Another person, referred to as Bunch, has a friend who does not want him carrying a pistol, because he cannot see well — even though he trusts him with a gun in his house.
I struck me that preventing a person from exercising their Second Amendment rights, because of a disability, might be a violation of the Americans with Disabilities Act (ADA). I looked at the ADA website for hints. From ada.gov:
§ 35.130 General prohibitions against discrimination
(a) No qualified individual with a disability shall, on the basis of disability, be excluded from participation in or be denied the benefits of the services, programs, or activities of a public entity, or be subjected to discrimination by any public entity.

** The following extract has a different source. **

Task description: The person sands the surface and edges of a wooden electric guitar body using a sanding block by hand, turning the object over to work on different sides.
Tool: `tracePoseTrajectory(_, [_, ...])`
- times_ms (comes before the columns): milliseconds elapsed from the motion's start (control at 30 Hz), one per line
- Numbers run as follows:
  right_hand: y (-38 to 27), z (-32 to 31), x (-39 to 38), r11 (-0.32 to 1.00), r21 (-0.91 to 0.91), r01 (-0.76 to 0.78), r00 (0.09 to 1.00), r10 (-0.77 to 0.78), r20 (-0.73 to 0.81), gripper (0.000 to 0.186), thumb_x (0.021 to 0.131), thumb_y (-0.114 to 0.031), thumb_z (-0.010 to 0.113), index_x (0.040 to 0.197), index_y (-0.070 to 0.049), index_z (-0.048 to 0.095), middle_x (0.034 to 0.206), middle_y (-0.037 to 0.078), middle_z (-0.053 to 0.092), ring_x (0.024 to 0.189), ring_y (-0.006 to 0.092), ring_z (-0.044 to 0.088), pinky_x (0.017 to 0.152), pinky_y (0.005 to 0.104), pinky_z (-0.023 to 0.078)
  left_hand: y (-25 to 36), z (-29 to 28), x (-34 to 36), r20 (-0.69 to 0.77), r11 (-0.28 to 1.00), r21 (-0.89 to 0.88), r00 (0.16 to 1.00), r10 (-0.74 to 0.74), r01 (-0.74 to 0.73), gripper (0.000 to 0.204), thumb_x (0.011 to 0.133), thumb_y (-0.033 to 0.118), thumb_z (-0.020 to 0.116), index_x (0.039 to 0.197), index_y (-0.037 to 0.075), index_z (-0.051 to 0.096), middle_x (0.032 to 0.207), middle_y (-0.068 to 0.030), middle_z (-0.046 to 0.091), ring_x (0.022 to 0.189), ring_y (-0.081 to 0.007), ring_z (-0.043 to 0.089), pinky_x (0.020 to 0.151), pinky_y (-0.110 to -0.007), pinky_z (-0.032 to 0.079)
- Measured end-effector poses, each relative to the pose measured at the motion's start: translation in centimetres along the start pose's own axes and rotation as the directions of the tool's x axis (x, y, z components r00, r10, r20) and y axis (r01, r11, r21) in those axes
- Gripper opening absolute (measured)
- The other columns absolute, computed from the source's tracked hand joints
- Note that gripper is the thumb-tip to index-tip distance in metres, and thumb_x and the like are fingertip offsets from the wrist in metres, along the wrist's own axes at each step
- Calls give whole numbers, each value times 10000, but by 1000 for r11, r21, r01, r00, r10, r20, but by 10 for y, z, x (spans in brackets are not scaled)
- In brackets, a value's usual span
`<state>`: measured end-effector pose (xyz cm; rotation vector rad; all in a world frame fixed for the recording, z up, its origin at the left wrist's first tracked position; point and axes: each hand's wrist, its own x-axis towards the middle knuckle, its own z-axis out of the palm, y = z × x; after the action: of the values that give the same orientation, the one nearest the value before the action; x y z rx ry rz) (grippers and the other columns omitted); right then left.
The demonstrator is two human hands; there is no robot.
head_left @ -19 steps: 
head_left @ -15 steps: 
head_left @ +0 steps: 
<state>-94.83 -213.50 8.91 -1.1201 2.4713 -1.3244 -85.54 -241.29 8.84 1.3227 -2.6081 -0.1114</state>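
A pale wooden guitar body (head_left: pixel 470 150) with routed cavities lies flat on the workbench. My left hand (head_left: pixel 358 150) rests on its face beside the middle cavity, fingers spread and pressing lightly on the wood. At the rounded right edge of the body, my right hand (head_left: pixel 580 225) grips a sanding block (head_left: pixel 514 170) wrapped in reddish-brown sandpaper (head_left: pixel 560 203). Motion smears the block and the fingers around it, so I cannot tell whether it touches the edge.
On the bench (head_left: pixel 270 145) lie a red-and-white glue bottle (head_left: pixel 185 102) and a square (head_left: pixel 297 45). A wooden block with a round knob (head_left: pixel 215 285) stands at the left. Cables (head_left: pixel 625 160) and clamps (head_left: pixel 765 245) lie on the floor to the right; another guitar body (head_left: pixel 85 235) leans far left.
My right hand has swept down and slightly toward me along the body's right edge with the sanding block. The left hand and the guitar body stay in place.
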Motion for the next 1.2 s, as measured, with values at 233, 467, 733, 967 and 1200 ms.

That seems fairly straightforward. But how about the claim that blind people are not issued drivers licenses? First, drivers licenses are considered privileges, not a Constitutional right. Second, there is a portion of the ADA that addresses the idea that a disability could make someone dangerous. From ada.gov:
§ 35.139 Direct threat.
(a) This part does not require a public entity to permit an individual to participate in or benefit from the services, programs, or activities of that public entity when that individual poses a direct threat to the health or safety of others.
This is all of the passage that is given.